Friday, October 5, 2007

Book Review: "Suburban Xanadu" by David G. Schwartz

One of the things I hope to do occasionally here are book reviews of academic-related material I come across which I think students might find interesting as well. For my inaugural review, I've chosen a book on Las Vegas, a city that continues to fascinate me on multiple levels.

David Schwartz is the coordinator of the Gaming Studies Research Center at UNLV and is an urban historian of some note. "Suburban Xanadu" was his first book, based on his PhD dissertation, which traces "the evolution of the casino resort from its roots in post-World War II domestic urban exodus" to the "veritable casino-archipelago" which dominates our lives today. Evidence of this comes in Schwartz's assertion that almost every American today "lives within a four hour drive of one of the all-inclusive hotel/restaurant/entertainment complexes" which features casino gambling at its nexus.

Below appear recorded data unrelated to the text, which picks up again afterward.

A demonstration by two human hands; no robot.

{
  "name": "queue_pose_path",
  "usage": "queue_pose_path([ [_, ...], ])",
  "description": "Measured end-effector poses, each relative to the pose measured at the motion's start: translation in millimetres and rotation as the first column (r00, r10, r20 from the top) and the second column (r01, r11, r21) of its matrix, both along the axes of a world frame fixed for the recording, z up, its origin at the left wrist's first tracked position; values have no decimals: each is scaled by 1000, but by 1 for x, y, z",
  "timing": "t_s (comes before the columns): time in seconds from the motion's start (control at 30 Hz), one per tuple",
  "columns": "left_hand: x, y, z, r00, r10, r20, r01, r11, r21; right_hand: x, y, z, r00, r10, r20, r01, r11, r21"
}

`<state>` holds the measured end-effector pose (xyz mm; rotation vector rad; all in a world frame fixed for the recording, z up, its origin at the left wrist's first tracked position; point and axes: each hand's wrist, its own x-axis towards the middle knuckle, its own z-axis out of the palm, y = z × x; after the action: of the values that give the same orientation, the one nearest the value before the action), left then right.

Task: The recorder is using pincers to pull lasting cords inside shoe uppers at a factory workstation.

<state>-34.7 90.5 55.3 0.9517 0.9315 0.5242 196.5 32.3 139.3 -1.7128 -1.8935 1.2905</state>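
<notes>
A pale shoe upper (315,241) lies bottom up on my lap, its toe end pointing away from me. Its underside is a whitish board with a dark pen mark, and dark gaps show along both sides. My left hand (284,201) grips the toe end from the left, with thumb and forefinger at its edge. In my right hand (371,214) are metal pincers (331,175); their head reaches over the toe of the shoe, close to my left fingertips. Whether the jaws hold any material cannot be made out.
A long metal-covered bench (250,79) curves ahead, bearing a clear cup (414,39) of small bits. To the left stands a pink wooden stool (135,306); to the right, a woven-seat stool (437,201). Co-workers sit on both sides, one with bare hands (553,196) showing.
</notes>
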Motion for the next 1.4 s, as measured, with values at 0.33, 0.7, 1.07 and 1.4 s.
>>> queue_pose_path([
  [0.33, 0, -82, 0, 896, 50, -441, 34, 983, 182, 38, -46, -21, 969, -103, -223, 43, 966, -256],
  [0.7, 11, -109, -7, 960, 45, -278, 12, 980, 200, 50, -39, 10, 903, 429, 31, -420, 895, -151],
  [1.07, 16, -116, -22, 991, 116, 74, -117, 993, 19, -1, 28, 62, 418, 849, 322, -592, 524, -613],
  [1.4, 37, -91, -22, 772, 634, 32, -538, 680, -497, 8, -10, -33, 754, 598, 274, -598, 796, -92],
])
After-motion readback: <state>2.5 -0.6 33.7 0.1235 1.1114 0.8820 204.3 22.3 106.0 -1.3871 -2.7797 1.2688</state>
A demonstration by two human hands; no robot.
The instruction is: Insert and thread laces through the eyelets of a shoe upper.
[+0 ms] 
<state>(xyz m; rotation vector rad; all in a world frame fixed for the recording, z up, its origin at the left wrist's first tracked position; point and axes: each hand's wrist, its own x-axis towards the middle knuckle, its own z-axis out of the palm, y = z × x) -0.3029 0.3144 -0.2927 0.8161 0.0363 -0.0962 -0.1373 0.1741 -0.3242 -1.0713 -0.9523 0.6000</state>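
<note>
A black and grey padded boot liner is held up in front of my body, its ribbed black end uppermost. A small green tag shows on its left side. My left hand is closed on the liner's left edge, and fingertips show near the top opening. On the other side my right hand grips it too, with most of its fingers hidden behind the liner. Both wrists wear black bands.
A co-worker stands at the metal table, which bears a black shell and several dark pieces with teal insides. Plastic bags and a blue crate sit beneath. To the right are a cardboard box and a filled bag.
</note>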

In the book, Schwartz equates the rise of casino gambling with larger sociocultural trends and not necessarily with the motives of criminality of lore. He writes "from the point that neither casino operators nor patrons are fundamentally deviant, but are in fact more or less rational people acting to maximize their profit and vacation value, respectively." It's interesting that the casino resort as edifice first began to rise in the Nevada desert of Las Vegas at exactly the time America was suburbanizing in the 1950's.

Just as the suburbs promised everything the suburbanite would need to function and live (and most importantly, with the promise of never having to return to the city and all the attendant racial implications as well), so the casino resort first emerged to promise gambling, lodging, fine dining and every accoutrement necessary for a complete and total vacation, without having to leave the premises. It was, as Schwartz argues, the ultimate "suburban Xanadu."

As a criminologist, the most interesting parts of the book are the analyses of organized crime and the role of mob in the rise of Las Vegas. Schwartz quickly jettisons the old myth that mobster and Syndicate boss Bugsy Siegel was the pioneer of modern Las Vegas. The "casino resort" was already in place variously on the Strip before Siegel over-built the Flamingo in the mid 1940's.

But the "mob allure" was undeniable as people began to flock to the middle of the desert to rub elbows with the Hollywood gliterati, who decamped en masse to Vegas on the weekends for casino appearances. Schwartz notes that with time, the mob even began marketing itself, as "mob chic" became part of the motivation for a trip to Vegas.

There is no doubt, however, that the Syndicate did control vast segments of the casinos in Vegas at one time. But one point that Schwartz makes that is fascinating is that the so-called divide between Vegas "back then," when mob control of casinos was normal, and "today", with all the casino resorts heavily corporatized, is really negligible.

He documents a rather slow transition (long before Howard Hughes' infamous buyout of several properties in the 60's, in fact), arguing that many of the large corporations which began buying up casino properties often retained the more, uh, "colorful" characters who ran the joints previously. Schwartz even asserts that there wasn't much "corporate management" inserted into the running of the resorts when big corporations moved in. Many of them merely copied the "mob bureaucracy" already in place and took it to a larger scale.

Fascinating stuff. Dr. Schwartz writes in a very vivid, accessible way and brings to life the history of Vegas and the rise of the casino resort throughout America. If you've ever spent time in a casino resort and were wondering about the socio-history of it (or gambling in general) this book is for you.

Schwartz maintains a blog The Die is Cast and the paperback version of his latest book, Roll The Bones, is coming out soon.